- Task statement
After reading the listing below, copy it out exactly.

- Provided data
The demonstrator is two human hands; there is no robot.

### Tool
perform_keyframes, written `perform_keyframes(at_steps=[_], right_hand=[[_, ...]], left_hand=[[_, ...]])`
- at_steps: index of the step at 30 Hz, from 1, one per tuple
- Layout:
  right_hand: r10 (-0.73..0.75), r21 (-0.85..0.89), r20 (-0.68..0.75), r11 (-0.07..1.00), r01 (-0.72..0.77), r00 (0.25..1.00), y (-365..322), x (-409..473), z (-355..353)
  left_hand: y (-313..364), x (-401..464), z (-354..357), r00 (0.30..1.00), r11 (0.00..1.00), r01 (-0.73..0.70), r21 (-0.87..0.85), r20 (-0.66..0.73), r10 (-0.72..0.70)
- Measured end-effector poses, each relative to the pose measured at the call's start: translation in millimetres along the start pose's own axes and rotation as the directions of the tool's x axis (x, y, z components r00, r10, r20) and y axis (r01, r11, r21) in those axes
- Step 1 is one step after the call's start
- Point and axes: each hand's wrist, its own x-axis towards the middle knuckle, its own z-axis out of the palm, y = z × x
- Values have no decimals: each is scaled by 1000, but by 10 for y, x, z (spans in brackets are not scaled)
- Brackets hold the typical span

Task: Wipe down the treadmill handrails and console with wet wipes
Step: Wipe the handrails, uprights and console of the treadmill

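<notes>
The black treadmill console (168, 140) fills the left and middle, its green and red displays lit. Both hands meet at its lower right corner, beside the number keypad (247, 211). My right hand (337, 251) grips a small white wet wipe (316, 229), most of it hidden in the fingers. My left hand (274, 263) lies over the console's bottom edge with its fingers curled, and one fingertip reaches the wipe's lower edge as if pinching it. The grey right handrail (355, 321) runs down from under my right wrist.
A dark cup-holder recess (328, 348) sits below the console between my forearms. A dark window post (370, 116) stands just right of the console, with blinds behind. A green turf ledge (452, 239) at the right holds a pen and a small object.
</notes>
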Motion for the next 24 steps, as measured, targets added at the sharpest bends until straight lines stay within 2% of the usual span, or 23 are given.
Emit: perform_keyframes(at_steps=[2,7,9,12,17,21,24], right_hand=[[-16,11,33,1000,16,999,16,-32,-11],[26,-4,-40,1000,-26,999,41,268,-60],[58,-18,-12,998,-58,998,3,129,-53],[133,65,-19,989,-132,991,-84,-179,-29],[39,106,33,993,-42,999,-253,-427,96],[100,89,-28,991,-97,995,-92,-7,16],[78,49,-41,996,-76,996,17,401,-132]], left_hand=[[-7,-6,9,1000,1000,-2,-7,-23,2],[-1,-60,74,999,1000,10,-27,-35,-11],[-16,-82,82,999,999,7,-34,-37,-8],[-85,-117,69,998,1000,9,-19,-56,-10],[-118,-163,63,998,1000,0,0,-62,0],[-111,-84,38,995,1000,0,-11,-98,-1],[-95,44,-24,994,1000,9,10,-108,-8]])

- Solution for this exercise
The demonstrator is two human hands; there is no robot.

### Tool
perform_keyframes, written `perform_keyframes(at_steps=[_], right_hand=[[_, ...]], left_hand=[[_, ...]])`
- at_steps: index of the step at 30 Hz, from 1, one per tuple
- Layout:
  right_hand: r10 (-0.73..0.75), r21 (-0.85..0.89), r20 (-0.68..0.75), r11 (-0.07..1.00), r01 (-0.72..0.77), r00 (0.25..1.00), y (-365..322), x (-409..473), z (-355..353)
  left_hand: y (-313..364), x (-401..464), z (-354..357), r00 (0.30..1.00), r11 (0.00..1.00), r01 (-0.73..0.70), r21 (-0.87..0.85), r20 (-0.66..0.73), r10 (-0.72..0.70)
- Measured end-effector poses, each relative to the pose measured at the call's start: translation in millimetres along the start pose's own axes and rotation as the directions of the tool's x axis (x, y, z components r00, r10, r20) and y axis (r01, r11, r21) in those axes
- Step 1 is one step after the call's start
- Point and axes: each hand's wrist, its own x-axis towards the middle knuckle, its own z-axis out of the palm, y = z × x
- Values have no decimals: each is scaled by 1000, but by 10 for y, x, z (spans in brackets are not scaled)
- Brackets hold the typical span

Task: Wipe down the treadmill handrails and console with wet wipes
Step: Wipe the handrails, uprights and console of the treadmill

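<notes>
The black treadmill console (168, 140) fills the left and middle, its green and red displays lit. Both hands meet at its lower right corner, beside the number keypad (247, 211). My right hand (337, 251) grips a small white wet wipe (316, 229), most of it hidden in the fingers. My left hand (274, 263) lies over the console's bottom edge with its fingers curled, and one fingertip reaches the wipe's lower edge as if pinching it. The grey right handrail (355, 321) runs down from under my right wrist.
A dark cup-holder recess (328, 348) sits below the console between my forearms. A dark window post (370, 116) stands just right of the console, with blinds behind. A green turf ledge (452, 239) at the right holds a pen and a small object.
</notes>
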Motion for the next 24 steps, as measured, targets added at the sharpest bends until straight lines stay within 2% of the usual span, or 23 are given.
Emit: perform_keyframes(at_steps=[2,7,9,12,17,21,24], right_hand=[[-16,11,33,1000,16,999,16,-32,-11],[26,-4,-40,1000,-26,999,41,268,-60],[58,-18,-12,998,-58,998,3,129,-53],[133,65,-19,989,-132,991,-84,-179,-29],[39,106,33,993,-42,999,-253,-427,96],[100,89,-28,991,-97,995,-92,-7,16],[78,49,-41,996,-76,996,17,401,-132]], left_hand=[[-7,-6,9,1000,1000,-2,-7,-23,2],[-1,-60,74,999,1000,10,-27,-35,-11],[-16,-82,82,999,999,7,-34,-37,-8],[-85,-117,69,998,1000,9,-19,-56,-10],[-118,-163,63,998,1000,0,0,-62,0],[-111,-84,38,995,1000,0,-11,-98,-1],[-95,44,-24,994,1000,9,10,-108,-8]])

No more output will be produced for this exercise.